The International Olympic Committee is refusing to honor the Israeli athletes slain in a terror attack 40 years ago. Coming at a time when Israelis are being targeted again in Europe, this isn't the Olympian spirit.
The hand-wringing Euro-chickens running the international Olympic Games in London that open this week are all full of very good intentions when it comes to clucking their disapproval of international terrorism.
International Olympic Committee President Jacques Rogge who competed in the 1972 Olympic Games in Munich where a gang of Palestinian Black September terrorists kidnapped and slaughtered 11 Israeli athletes before gleefully dancing with their guns for TV, would hate for anyone to think that he condoned terrorism.
So, he's paid lip service to honoring his slain fellow athletes in a private ceremony at the Olympic Village 40 years later in London.

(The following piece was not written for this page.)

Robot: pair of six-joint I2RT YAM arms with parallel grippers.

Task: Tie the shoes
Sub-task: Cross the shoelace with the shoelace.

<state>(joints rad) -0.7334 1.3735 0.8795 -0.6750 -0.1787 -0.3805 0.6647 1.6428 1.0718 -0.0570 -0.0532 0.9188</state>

Sorry, not good enough. At a time when the winds of war are blowing from the Persian Gulf and Europe has just had its first full-blown terror directed at Israeli tourists in Bulgaria this week, the International Olympic Committee has an obligation to take an unequivocal stand against terrorism that has targeted its athletes.
There are plenty of reasons for this — not the least of which is that the Olympics today are a target and considerable sums of money are being spent on security and a statement needs to be sent.